- _WHAT THE TASK ASKS_: Could you restate the data word for word and drop the pictures?

- _DATASET CONTENT_:
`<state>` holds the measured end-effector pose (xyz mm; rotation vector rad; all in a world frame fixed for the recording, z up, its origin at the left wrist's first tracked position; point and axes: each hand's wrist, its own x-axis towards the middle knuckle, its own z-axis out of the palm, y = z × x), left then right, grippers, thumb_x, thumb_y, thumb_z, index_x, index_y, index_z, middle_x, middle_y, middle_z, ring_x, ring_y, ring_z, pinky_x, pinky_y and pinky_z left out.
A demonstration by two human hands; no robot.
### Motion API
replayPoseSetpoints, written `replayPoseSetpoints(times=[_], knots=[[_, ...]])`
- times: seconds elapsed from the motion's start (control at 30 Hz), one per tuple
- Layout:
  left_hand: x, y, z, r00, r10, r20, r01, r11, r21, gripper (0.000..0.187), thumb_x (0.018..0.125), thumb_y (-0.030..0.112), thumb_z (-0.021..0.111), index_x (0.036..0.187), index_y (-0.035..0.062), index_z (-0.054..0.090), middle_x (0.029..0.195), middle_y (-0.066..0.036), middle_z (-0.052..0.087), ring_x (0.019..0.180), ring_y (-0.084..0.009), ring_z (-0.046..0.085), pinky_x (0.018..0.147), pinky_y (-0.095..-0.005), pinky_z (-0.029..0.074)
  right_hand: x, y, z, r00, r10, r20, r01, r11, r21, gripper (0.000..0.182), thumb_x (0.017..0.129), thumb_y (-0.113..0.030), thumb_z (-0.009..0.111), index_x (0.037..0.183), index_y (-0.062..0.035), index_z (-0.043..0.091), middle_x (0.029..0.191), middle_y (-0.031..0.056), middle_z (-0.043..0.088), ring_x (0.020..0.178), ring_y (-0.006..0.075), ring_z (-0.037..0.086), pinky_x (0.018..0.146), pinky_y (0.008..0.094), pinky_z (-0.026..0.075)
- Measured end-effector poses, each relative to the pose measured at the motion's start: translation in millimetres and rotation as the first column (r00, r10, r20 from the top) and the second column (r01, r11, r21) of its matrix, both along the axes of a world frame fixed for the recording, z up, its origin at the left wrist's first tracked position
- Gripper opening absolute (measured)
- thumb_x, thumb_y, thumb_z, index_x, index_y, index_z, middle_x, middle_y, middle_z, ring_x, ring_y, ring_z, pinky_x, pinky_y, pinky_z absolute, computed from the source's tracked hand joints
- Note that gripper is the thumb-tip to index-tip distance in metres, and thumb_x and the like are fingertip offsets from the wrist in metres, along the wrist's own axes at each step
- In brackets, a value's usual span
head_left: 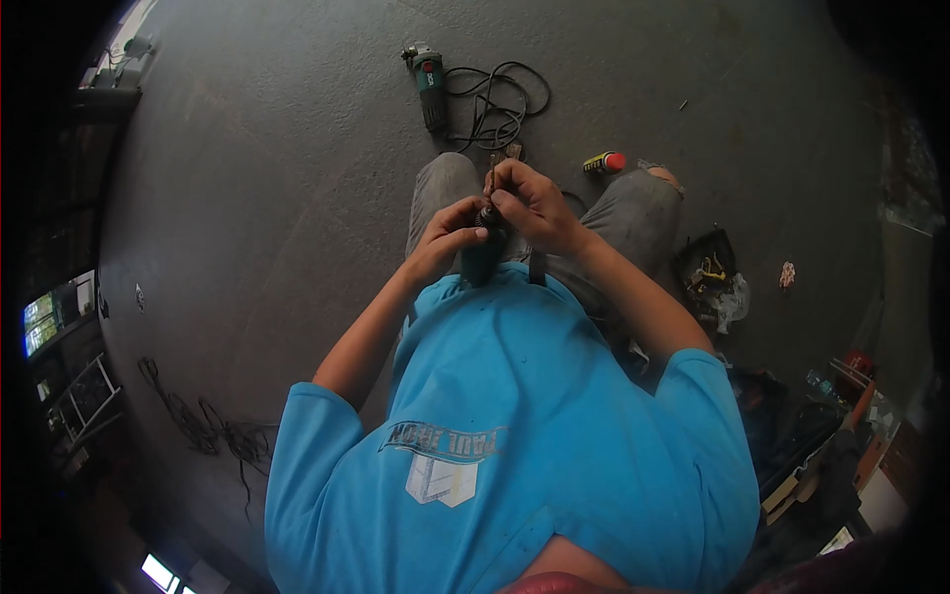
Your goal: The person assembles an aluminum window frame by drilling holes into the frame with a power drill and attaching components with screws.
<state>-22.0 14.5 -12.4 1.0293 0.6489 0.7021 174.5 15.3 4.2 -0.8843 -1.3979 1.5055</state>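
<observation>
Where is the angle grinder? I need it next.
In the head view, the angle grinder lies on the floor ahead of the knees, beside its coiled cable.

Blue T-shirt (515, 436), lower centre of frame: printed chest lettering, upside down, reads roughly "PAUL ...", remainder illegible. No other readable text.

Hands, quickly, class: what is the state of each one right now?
Left hand: fingers closed around the dark tool held above the lap.
Right hand: fingers closed on the tool's upper end, gripping it from the other side.
</observation>
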Motion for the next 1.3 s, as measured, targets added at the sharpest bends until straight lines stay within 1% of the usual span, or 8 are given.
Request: replayPoseSetpoints(times=[0.07,0.2,0.43,0.5,0.7,1.03,1.23,1.3], knots=[[-11,4,-16,0.987,-0.106,0.121,0.12,0.987,-0.107,0.034,0.086,0.018,0.065,0.115,0.002,0.058,0.101,-0.002,0.061,0.095,-0.0104,0.055,0.087,-0.0293,0.044,-1,-2,2,1.0,0.001,0.017,-0.001,1.0,0.0,0.008,0.091,-0.008,0.049,0.098,-0.0025,0.049,0.094,0.0024,0.05,0.084,0.0058,0.047,0.076,0.0219,0.041],[-7,1,-10,0.994,-0.056,0.088,0.058,0.998,-0.012,0.03,0.086,0.016,0.065,0.112,0.0022,0.06,0.099,-0.003,0.062,0.093,-0.0089,0.056,0.083,-0.0251,0.044,-2,-7,-2,0.999,-0.035,0.036,0.033,0.998,0.052,0.007,0.091,-0.008,0.048,0.096,-0.0025,0.049,0.093,0.0028,0.05,0.085,0.006,0.046,0.078,0.022,0.041],[-2,0,-5,0.995,-0.039,0.09,0.045,0.997,-0.059,0.027,0.085,0.012,0.066,0.11,0.0017,0.06,0.098,-0.002,0.062,0.091,-0.0091,0.056,0.083,-0.0245,0.044,3,-5,-4,0.996,-0.066,0.068,0.06,0.994,0.088,0.007,0.09,-0.008,0.05,0.094,-0.0023,0.05,0.094,0.0039,0.052,0.085,0.0083,0.049,0.078,0.0239,0.042],[2,-3,-2,0.998,-0.019,0.062,0.018,1.0,0.019,0.027,0.086,0.013,0.068,0.109,0.0029,0.059,0.098,-0.001,0.062,0.092,-0.0092,0.056,0.083,-0.0245,0.044,6,-2,2,0.984,-0.085,0.154,0.054,0.979,0.194,0.008,0.087,-0.008,0.052,0.092,-0.0016,0.051,0.092,0.0058,0.053,0.085,0.0118,0.051,0.077,0.0266,0.044],[1,-2,-9,0.999,-0.048,0.002,0.048,0.997,0.056,0.028,0.084,0.016,0.072,0.106,0.0054,0.058,0.097,0.0,0.059,0.092,-0.0084,0.055,0.083,-0.0246,0.043,13,5,21,0.938,-0.036,0.345,-0.058,0.964,0.259,0.013,0.086,-0.01,0.055,0.094,0.0,0.052,0.087,0.01,0.056,0.08,0.0162,0.057,0.075,0.0314,0.048],[8,1,-16,0.999,0.033,-0.038,-0.028,0.993,0.113,0.029,0.078,0.016,0.079,0.095,0.0074,0.056,0.087,0.002,0.057,0.084,-0.0072,0.054,0.076,-0.0238,0.043,9,5,16,0.945,-0.113,0.306,0.033,0.966,0.255,0.015,0.085,-0.009,0.057,0.093,0.0027,0.054,0.084,0.0115,0.059,0.075,0.0178,0.062,0.069,0.0305,0.051],[7,-1,-9,0.999,0.011,-0.049,-0.008,0.998,0.062,0.026,0.081,0.016,0.076,0.097,0.0069,0.058,0.089,0.002,0.059,0.086,-0.0071,0.055,0.077,-0.0234,0.043,13,9,25,0.912,-0.061,0.405,-0.044,0.968,0.246,0.016,0.083,-0.009,0.059,0.094,0.0023,0.056,0.084,0.0126,0.061,0.075,0.0193,0.065,0.067,0.0319,0.053],[11,-1,-5,0.999,0.037,-0.028,-0.033,0.99,0.135,0.025,0.083,0.017,0.074,0.099,0.0063,0.058,0.091,0.001,0.06,0.087,-0.0074,0.055,0.078,-0.0238,0.044,12,8,23,0.907,-0.025,0.42,-0.079,0.971,0.228,0.015,0.082,-0.009,0.06,0.092,0.0016,0.056,0.082,0.0119,0.062,0.074,0.019,0.065,0.066,0.0319,0.053]])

- _SOLUTION TO THIS PROBLEM_:
`<state>` holds the measured end-effector pose (xyz mm; rotation vector rad; all in a world frame fixed for the recording, z up, its origin at the left wrist's first tracked position; point and axes: each hand's wrist, its own x-axis towards the middle knuckle, its own z-axis out of the palm, y = z × x), left then right, grippers, thumb_x, thumb_y, thumb_z, index_x, index_y, index_z, middle_x, middle_y, middle_z, ring_x, ring_y, ring_z, pinky_x, pinky_y and pinky_z left out.
A demonstration by two human hands; no robot.
### Motion API
replayPoseSetpoints, written `replayPoseSetpoints(times=[_], knots=[[_, ...]])`
- times: seconds elapsed from the motion's start (control at 30 Hz), one per tuple
- Layout:
  left_hand: x, y, z, r00, r10, r20, r01, r11, r21, gripper (0.000..0.187), thumb_x (0.018..0.125), thumb_y (-0.030..0.112), thumb_z (-0.021..0.111), index_x (0.036..0.187), index_y (-0.035..0.062), index_z (-0.054..0.090), middle_x (0.029..0.195), middle_y (-0.066..0.036), middle_z (-0.052..0.087), ring_x (0.019..0.180), ring_y (-0.084..0.009), ring_z (-0.046..0.085), pinky_x (0.018..0.147), pinky_y (-0.095..-0.005), pinky_z (-0.029..0.074)
  right_hand: x, y, z, r00, r10, r20, r01, r11, r21, gripper (0.000..0.182), thumb_x (0.017..0.129), thumb_y (-0.113..0.030), thumb_z (-0.009..0.111), index_x (0.037..0.183), index_y (-0.062..0.035), index_z (-0.043..0.091), middle_x (0.029..0.191), middle_y (-0.031..0.056), middle_z (-0.043..0.088), ring_x (0.020..0.178), ring_y (-0.006..0.075), ring_z (-0.037..0.086), pinky_x (0.018..0.146), pinky_y (0.008..0.094), pinky_z (-0.026..0.075)
- Measured end-effector poses, each relative to the pose measured at the motion's start: translation in millimetres and rotation as the first column (r00, r10, r20 from the top) and the second column (r01, r11, r21) of its matrix, both along the axes of a world frame fixed for the recording, z up, its origin at the left wrist's first tracked position
- Gripper opening absolute (measured)
- thumb_x, thumb_y, thumb_z, index_x, index_y, index_z, middle_x, middle_y, middle_z, ring_x, ring_y, ring_z, pinky_x, pinky_y, pinky_z absolute, computed from the source's tracked hand joints
- Note that gripper is the thumb-tip to index-tip distance in metres, and thumb_x and the like are fingertip offsets from the wrist in metres, along the wrist's own axes at each step
- In brackets, a value's usual span
head_left: 
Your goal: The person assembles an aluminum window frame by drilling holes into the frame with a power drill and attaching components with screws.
<state>-22.0 14.5 -12.4 1.0293 0.6489 0.7021 174.5 15.3 4.2 -0.8843 -1.3979 1.5055</state>
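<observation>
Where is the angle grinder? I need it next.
In the head view, the angle grinder lies on the floor ahead of the knees, beside its coiled cable.

Blue T-shirt (515, 436), lower centre of frame: printed chest lettering, upside down, reads roughly "PAUL ...", remainder illegible. No other readable text.

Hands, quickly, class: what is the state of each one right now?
Left hand: fingers closed around the dark tool held above the lap.
Right hand: fingers closed on the tool's upper end, gripping it from the other side.
</observation>
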Motion for the next 1.3 s, as measured, targets added at the sharpest bends until straight lines stay within 1% of the usual span, or 8 are given.
Request: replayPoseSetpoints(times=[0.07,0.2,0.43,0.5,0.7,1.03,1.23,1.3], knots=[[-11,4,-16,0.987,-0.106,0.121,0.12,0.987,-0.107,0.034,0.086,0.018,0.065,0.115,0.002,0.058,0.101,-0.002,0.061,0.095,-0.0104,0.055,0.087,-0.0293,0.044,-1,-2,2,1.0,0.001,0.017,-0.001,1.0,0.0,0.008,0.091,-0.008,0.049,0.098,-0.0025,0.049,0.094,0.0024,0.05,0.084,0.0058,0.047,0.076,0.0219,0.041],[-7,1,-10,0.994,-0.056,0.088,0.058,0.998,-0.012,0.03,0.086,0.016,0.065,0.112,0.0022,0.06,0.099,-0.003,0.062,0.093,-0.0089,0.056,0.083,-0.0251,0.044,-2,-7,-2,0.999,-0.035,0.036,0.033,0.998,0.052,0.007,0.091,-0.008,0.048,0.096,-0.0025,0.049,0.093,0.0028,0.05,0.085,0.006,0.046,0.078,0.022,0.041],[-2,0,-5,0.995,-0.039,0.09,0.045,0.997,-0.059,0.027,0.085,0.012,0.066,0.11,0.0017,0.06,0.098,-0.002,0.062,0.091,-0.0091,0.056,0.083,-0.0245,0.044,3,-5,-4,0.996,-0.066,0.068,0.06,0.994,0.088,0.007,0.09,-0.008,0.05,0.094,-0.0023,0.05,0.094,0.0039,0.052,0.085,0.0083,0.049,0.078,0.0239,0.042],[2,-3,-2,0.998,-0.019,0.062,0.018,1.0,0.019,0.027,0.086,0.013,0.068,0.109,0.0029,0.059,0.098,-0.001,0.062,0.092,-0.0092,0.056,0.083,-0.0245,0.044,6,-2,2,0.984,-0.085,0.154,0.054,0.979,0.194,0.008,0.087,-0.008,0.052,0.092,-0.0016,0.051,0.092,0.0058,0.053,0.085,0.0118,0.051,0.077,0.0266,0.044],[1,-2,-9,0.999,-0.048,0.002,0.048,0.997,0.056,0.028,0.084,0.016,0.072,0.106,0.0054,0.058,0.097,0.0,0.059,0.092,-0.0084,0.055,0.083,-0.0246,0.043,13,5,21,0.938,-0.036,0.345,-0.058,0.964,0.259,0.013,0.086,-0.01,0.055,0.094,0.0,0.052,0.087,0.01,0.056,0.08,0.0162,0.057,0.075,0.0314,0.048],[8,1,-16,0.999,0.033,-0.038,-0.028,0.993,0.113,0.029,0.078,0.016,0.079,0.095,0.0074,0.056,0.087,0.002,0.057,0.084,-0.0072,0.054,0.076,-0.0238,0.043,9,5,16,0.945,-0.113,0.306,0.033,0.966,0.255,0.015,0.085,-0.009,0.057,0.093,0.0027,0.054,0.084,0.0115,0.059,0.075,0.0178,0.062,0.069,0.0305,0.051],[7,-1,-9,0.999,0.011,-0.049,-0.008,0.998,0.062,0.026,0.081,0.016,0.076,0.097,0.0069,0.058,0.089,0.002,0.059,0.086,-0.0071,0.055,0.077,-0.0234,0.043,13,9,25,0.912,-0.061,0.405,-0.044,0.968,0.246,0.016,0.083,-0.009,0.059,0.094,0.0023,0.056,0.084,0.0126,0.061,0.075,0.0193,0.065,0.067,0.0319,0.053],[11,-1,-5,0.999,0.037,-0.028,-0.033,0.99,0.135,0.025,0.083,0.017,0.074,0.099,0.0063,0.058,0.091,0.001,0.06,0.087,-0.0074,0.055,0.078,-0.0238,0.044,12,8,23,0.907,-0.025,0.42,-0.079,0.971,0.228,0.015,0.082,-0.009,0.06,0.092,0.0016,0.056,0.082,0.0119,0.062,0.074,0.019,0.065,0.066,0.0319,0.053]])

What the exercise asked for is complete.